> [Aim of the task]: Copy exactly, from the beginning of the material below, every line up to and including the one holding "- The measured", with the pictures left out.

> [Provided data]:
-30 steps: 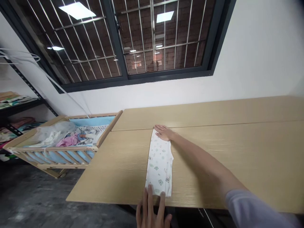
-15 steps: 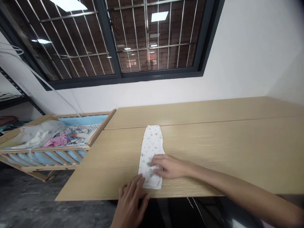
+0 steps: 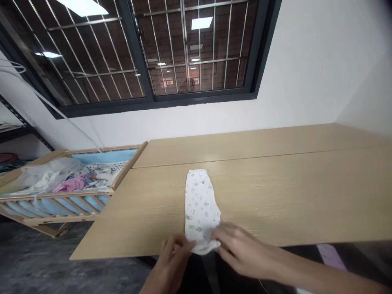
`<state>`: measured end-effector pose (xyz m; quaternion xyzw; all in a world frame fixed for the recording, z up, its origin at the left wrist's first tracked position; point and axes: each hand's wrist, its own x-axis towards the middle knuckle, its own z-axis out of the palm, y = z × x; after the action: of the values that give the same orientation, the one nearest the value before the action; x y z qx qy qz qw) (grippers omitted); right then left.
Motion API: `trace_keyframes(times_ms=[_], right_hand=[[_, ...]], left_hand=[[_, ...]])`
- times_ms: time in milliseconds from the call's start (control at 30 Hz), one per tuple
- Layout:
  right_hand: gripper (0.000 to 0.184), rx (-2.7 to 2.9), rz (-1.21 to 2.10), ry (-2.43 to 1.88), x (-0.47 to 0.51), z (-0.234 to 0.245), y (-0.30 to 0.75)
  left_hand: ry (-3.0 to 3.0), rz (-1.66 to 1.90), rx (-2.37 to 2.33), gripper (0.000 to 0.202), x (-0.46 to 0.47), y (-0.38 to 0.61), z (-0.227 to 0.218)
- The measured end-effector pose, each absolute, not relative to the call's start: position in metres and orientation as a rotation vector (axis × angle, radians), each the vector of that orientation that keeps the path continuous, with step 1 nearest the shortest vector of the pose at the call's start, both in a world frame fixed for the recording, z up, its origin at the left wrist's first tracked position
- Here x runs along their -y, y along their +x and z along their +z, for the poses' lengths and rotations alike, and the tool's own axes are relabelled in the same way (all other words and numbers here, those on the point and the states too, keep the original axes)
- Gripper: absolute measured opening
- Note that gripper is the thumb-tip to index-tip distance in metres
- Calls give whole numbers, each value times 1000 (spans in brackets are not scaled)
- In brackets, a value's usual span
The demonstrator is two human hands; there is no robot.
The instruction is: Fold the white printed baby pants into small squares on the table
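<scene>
A pair of small white baby pants (image 3: 202,204), printed with little leaf-like figures, lies folded lengthwise on the wooden table (image 3: 269,196). Its narrow end points toward the wall, and its wide end reaches the table's front edge, where the fabric is lifted and curled. My left hand (image 3: 173,261) pinches the near left corner between thumb and fingers. At the near right corner, my right hand (image 3: 241,249) is closed on the fabric, its fingertips slightly blurred.
Left of the table stands a wooden crib (image 3: 61,200) with blue lining, holding a pile of clothes (image 3: 73,182) and clear plastic. A white wall and a barred window (image 3: 196,53) rise behind the table. A white cable (image 3: 73,122) hangs down at the left.
The pants have slid toward me, and their near end is now raised at the table edge. Both hands went from resting on or near the fabric to gripping its near corners.
</scene>
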<state>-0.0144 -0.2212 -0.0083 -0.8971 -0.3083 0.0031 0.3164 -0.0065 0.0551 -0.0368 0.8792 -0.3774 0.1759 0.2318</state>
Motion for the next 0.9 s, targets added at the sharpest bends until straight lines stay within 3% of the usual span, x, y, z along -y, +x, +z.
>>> trace_keyframes(times_ms=[133,267,533,633,800,900], right_hand=[[18,576,83,-2143,232,32,41],[17,413,-31,-1989,235,23,133],[8,-110,-146,-2288,224,-40,235],[20,-132,-159,-2330,224,-40,232],[52,406,-370,-2467,217,-13,199],[58,1045,-163,-2420,203,-10,171]], left_hand=[[2276,461,733,27,-33,47,1],[2325,342,508,26,0,134,31],[2618,171,328,18,50,230,2],[2691,238,298,27,54,220,0],[2772,368,363,41,48,145,-15],[2861,508,492,51,47,92,-54]])
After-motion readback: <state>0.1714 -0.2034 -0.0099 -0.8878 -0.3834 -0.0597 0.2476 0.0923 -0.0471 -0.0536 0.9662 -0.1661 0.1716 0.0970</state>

> [Answer below]:
-30 steps: 
-15 steps: 
+0 steps: 
`<state>`: measured end-effector pose (xyz m; quaternion xyzw; all in a world frame fixed for the recording, z up, its origin at the left wrist's first tracked position; point and axes: each hand's wrist, its own x-axis towards the middle knuckle, its own z-axis out of the palm, y = z × x; after the action: of the values that give the same orientation, the one nearest the value before the action; x y z qx qy qz qw) (grippers omitted); right then left.
Motion API: `trace_keyframes(times_ms=[_], right_hand=[[_, ...]], left_hand=[[_, ...]])`
- times_ms: time in milliseconds from the call's start (control at 30 Hz), one per tuple
- Layout:
  right_hand: gripper (0.000 to 0.184), rx (-2.7 to 2.9), rz (-1.21 to 2.10), ry (-2.43 to 1.88), x (-0.47 to 0.51), z (-0.234 to 0.245), y (-0.30 to 0.75)
  left_hand: ry (-3.0 to 3.0), rz (-1.66 to 1.90), rx (-2.37 to 2.33), gripper (0.000 to 0.202), x (-0.46 to 0.47), y (-0.38 to 0.61), z (-0.227 to 0.218)
- The measured end-effector pose, each absolute, not relative to the call's start: position in metres and orientation as a rotation vector (axis × angle, radians), each the vector of that orientation that keeps the path continuous, with step 1 nearest the shortest vector of the pose at the call's start, both in a world frame fixed for the recording, z up, its origin at the left wrist's first tracked position

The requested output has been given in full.